Sacks utiliza esta idea del narrador francés para ilustrar la memoria fragmentaria de un niño autista que se expresa casi únicamente mediante el arte pictórico. En cambio, Izaguirre, si bien nos presenta una “colección de momentos”, los va hilando gracias a la casual e involuntaria coincidencia de los distintos personajes en determinadas locaciones (como azarosas son también las conexiones temporales que tengo con esta obra). Los va construyendo, juntando y separando con unos pocos trazos; en unos encuadres urbanos distantes, oxigenados, descongestionados, a veces casi vacíos, en los que estos pasean, transitan e interactúan. Algo que disfruté es cómo esas ocupaciones marginales, alejadas de la tecnología actual (o, más bien, que refieren a tecnologías audiovisuales antiguas o la simple lectura), podían ser tan libres, tan relajadas y, como espectador, tan relajantes.

«La soledad parece ser el resultado de este cruce del tiempo con el silencio».

El tratamiento objetivo y distanciado del director nos invita a disfrutar del simple paso del tiempo, de sentirlo y saborearlo incluso, gracias a los recuerdos o a una ilustración de los mismos. Pero no se llega a la nostalgia, pese a las alusiones a las cámaras y proyectores no digitales. Como bien explica Sacks, “la nostalgia es precisamente una fantasía que nunca tiene lugar, que se manifiesta por no poderse llevar a cabo” (op. cit., p. 212). Y en esta película sí ocurren cosas deseadas, hay una historia que se narra y resuelve. A diferencia de los autistas, los personajes de Izaguirre no están aislados pero sí son solitarios; o quizás lo son, en el caso de los protagonistas, por tener oficios solitarios. Y así los muestra el director en varios momentos de la película. La soledad parece ser el resultado de este cruce del tiempo con el silencio.

Todo transcurre de una manera tranquila y pausada, incluso cuando el protagonista reniega un poco, aunque quizás ya esté apaciguado por la resignación.

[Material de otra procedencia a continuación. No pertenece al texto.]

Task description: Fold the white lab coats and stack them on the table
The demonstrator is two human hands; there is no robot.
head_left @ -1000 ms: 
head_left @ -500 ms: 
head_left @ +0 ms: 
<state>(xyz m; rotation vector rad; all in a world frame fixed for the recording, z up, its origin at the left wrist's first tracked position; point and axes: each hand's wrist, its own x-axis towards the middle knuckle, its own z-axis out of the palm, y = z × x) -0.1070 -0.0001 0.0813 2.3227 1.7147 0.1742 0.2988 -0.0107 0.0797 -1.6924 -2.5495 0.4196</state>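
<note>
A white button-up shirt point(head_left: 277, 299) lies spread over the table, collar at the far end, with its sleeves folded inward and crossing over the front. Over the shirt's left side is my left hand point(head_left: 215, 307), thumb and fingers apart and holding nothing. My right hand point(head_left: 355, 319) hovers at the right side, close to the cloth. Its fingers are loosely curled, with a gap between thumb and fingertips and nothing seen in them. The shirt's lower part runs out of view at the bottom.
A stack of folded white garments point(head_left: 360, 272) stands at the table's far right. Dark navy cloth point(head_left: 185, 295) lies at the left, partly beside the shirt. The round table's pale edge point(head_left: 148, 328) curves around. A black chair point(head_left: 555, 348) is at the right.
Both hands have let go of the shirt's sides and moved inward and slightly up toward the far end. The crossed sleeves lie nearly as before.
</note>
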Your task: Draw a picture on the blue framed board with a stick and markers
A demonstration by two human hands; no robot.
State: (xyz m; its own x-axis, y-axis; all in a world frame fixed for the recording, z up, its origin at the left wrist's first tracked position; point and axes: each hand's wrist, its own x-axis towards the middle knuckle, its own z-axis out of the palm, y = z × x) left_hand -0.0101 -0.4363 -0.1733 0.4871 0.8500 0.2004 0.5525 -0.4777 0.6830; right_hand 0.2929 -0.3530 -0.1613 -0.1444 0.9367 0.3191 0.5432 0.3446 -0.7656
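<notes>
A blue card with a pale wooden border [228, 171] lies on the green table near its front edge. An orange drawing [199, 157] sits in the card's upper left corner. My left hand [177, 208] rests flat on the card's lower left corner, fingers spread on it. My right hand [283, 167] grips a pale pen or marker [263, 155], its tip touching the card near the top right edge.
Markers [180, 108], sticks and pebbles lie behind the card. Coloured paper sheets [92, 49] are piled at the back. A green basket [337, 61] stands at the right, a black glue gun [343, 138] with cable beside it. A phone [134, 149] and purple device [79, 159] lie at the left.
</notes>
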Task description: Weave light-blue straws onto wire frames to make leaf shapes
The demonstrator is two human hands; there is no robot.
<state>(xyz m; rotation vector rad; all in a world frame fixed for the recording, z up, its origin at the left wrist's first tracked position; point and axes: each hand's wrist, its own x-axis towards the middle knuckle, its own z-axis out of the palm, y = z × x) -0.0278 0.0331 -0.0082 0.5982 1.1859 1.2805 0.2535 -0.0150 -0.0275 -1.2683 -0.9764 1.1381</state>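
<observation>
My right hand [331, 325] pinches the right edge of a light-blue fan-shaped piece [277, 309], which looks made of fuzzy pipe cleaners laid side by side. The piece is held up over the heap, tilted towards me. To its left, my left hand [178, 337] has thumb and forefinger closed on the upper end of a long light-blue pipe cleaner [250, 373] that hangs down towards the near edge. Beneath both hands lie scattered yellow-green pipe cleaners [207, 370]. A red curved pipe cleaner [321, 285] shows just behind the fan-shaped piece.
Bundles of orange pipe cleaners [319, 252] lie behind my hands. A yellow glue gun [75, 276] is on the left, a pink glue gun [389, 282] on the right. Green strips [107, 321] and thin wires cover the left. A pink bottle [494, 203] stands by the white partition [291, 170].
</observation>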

Cuando concluyó la película obtuve una situación de paz mental, de necesaria calma y sin necesidad de alguna catarsis previa. Sobre todo por el distanciamiento social (aunque sin protectores respiratorios) que allí se observa entre los personajes y de cuyos intersticios surge esa sensación de transportarse a alguna esfera mental o, como en mi caso, a la memoria.

Quienes quieran compartir la experiencia, pueden ver la película en el Festival Frontera Sur, de manera gratuita, hasta el 8 de septiembre. Y a partir del 18 de septiembre la podrán encontrar en el nuevo Festival Lima Alterna, vía Cineaparte.

El tiempo y el silencio

Perú, 2020, 75 min.
Dirección y guion: Alonso Izaguirre
Director de fotografía: Luis Basurto
Productores(as): Adriana Milla, Luis Basurto
Sonidista: Ana Godoy

Interpretación: Manuel Siles, Diana Collazos, Óscar Ludeña, Miguel Mora, Oswaldo Salas, Ricardo Velásquez, Ichi Terukina.